Take the lines below beginning at the line that has "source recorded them" and stopping after the line that has "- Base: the", and print them exactly as they are, with no other lines.

Dataset excerpts
↓
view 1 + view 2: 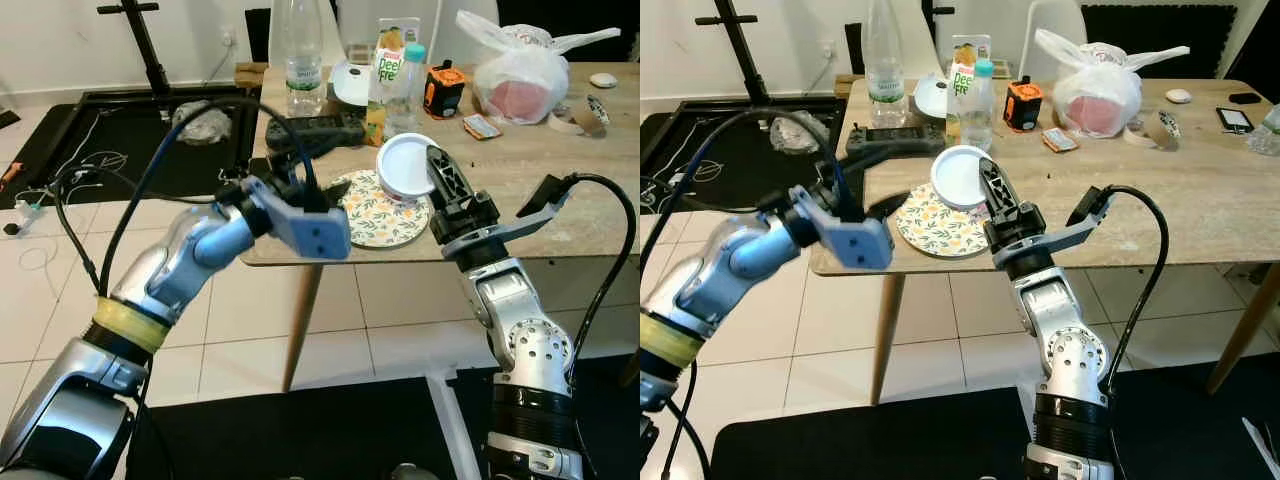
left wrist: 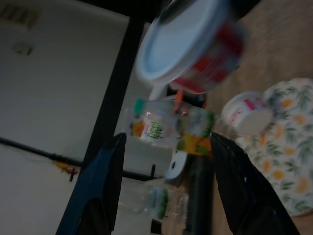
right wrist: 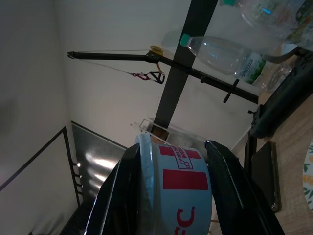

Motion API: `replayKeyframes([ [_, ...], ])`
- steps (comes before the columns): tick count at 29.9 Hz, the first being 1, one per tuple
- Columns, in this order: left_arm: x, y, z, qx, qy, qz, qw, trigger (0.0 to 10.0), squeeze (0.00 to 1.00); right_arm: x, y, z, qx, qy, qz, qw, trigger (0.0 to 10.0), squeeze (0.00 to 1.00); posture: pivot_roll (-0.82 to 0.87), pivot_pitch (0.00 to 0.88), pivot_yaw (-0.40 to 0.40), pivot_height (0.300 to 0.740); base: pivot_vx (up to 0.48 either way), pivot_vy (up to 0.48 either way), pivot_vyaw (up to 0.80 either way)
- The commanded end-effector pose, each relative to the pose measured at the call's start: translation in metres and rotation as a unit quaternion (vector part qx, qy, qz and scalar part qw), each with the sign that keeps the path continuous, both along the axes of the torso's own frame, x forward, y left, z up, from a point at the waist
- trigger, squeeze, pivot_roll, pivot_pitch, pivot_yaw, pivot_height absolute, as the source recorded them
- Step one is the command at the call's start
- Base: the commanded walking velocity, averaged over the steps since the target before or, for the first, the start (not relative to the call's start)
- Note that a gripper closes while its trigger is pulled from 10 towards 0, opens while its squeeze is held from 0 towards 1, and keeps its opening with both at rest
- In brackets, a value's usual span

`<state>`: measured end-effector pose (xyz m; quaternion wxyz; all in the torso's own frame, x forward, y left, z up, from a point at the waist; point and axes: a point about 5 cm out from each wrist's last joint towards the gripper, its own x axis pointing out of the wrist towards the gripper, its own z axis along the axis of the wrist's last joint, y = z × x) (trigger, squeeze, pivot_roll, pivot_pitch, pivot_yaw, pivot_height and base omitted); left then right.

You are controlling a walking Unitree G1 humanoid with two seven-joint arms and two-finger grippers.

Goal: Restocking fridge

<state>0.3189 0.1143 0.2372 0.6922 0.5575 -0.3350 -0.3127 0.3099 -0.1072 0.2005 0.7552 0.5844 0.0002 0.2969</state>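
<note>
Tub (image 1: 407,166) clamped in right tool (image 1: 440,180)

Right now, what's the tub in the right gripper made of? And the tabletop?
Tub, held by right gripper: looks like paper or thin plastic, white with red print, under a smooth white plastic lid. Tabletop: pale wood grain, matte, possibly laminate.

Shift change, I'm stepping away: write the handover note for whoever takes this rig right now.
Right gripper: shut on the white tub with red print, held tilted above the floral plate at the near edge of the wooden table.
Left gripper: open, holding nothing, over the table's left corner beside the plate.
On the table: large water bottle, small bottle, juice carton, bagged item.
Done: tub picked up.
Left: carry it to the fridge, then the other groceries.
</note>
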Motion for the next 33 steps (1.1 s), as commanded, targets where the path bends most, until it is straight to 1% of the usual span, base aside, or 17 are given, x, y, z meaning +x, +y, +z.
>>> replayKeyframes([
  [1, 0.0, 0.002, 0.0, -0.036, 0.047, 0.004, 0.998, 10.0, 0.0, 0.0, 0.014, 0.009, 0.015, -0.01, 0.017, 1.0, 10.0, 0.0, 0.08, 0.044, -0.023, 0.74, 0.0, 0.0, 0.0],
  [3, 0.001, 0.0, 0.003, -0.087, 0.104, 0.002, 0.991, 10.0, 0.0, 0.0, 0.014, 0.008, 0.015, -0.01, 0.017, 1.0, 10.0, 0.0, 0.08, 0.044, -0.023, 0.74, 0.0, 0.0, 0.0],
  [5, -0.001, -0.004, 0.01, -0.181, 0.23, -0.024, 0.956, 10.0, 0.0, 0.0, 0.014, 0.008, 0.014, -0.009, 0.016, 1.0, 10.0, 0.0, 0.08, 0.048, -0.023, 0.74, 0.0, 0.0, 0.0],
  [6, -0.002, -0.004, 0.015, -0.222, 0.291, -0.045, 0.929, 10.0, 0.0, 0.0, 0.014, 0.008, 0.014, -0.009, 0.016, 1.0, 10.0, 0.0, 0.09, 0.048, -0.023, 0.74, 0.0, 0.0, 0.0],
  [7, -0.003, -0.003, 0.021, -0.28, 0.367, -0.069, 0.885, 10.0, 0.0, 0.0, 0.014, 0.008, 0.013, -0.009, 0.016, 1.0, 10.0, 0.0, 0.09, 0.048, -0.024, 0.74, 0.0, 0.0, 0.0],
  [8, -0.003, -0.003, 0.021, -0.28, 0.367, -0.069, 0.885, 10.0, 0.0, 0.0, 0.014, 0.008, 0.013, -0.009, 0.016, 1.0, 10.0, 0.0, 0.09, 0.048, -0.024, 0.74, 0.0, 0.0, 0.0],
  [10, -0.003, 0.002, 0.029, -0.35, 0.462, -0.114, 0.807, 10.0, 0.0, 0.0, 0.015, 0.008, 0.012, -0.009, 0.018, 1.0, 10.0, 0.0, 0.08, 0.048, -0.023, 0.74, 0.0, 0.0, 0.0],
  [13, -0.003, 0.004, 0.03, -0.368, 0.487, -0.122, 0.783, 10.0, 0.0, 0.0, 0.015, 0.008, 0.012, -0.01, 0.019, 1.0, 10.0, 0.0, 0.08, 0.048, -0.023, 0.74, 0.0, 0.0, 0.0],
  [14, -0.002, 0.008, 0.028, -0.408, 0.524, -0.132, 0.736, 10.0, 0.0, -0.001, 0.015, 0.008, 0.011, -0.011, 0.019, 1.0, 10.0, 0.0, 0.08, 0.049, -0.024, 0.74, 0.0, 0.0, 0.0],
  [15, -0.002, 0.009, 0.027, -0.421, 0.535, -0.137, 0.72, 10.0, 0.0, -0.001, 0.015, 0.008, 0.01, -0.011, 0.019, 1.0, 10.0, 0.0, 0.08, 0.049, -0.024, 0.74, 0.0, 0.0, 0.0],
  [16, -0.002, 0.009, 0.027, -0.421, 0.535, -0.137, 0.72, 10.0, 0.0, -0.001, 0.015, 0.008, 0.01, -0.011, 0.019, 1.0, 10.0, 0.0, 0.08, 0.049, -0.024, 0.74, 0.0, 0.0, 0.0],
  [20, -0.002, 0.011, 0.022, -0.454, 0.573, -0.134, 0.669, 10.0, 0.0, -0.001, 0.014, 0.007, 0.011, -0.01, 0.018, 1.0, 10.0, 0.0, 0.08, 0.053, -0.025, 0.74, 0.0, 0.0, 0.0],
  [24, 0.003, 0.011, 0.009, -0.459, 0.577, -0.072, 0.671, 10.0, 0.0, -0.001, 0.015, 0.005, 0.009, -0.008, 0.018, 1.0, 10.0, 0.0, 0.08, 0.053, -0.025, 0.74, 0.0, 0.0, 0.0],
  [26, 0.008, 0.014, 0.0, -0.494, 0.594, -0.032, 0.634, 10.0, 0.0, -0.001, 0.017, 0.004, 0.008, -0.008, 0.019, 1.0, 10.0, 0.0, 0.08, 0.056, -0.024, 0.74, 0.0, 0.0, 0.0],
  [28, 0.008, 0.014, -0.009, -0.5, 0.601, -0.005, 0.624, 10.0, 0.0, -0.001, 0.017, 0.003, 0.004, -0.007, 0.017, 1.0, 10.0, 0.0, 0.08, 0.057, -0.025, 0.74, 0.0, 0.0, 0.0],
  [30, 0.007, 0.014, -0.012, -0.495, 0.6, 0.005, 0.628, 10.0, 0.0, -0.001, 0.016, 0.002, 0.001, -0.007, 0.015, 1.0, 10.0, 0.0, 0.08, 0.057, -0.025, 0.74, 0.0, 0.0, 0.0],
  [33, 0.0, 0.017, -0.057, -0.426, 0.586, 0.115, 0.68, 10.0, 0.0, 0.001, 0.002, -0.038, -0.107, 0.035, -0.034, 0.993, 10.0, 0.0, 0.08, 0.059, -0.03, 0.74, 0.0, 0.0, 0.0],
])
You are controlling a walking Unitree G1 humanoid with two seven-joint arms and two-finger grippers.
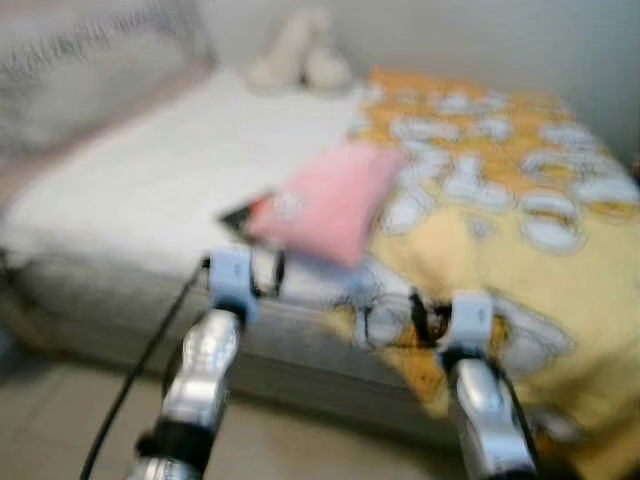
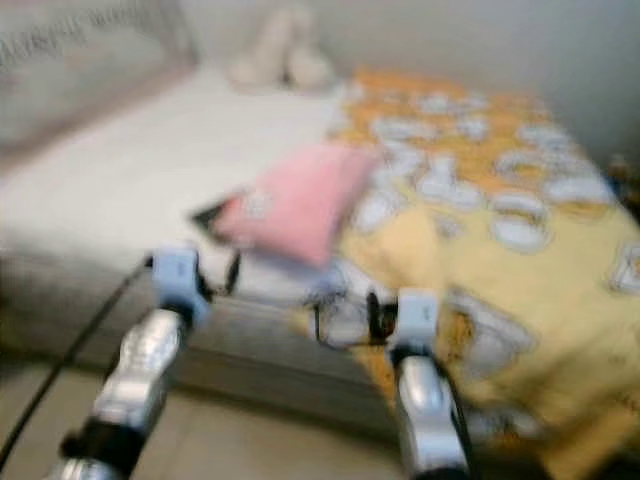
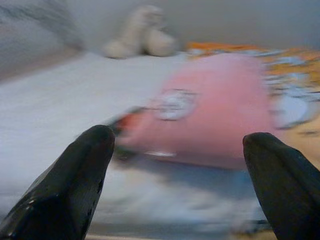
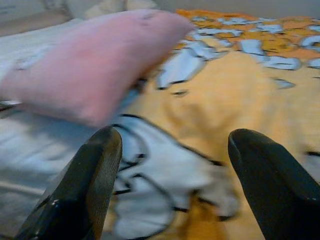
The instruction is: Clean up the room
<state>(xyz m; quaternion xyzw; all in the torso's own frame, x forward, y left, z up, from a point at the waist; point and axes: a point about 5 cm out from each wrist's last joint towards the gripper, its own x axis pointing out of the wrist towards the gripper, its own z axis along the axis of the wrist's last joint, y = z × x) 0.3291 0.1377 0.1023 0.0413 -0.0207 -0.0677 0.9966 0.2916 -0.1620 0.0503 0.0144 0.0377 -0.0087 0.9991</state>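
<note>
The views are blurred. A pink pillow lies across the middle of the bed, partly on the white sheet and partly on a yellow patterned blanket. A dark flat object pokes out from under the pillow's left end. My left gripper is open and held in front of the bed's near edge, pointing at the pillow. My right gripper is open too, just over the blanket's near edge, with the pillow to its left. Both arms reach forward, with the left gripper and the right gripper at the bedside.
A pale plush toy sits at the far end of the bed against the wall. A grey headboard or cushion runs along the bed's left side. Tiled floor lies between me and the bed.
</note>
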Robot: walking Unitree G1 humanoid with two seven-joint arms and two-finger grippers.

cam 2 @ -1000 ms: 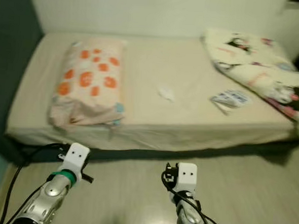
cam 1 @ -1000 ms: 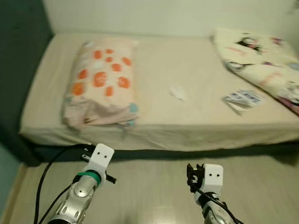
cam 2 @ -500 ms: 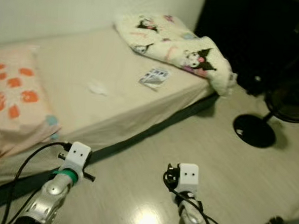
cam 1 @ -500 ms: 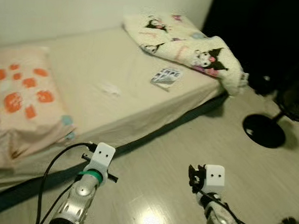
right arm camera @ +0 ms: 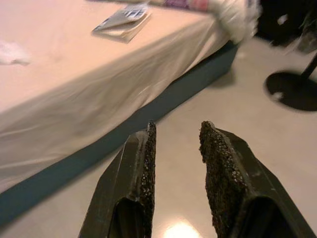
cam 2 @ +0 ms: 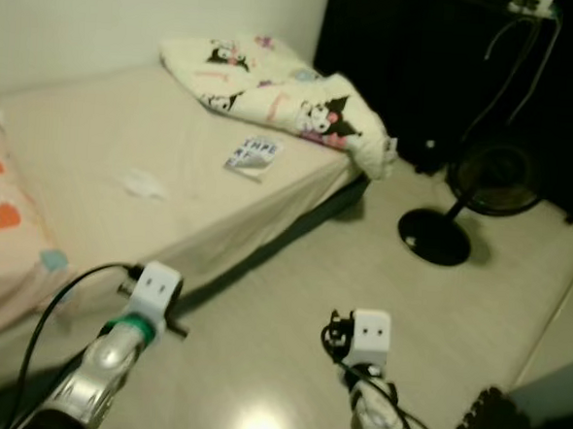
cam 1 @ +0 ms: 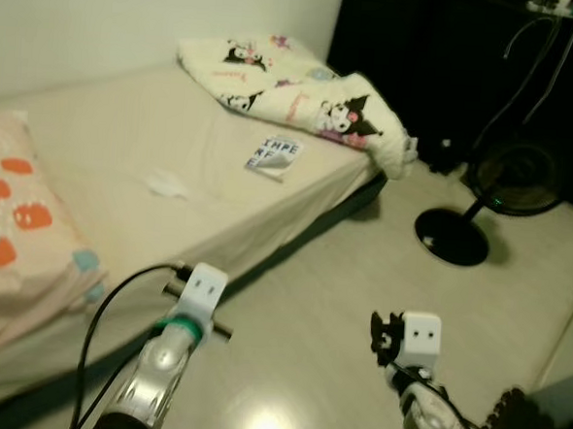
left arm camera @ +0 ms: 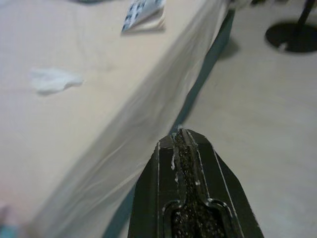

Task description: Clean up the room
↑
Reply
- trigger, squeeze, pivot_roll, pivot_pitch, pivot_yaw, pivot_height absolute, as the source recorded them
- Step one is the command at the call's start
- Base: the commanded walking velocity, averaged over the steps since the target before or, for the first, the start (not relative to the call's start)

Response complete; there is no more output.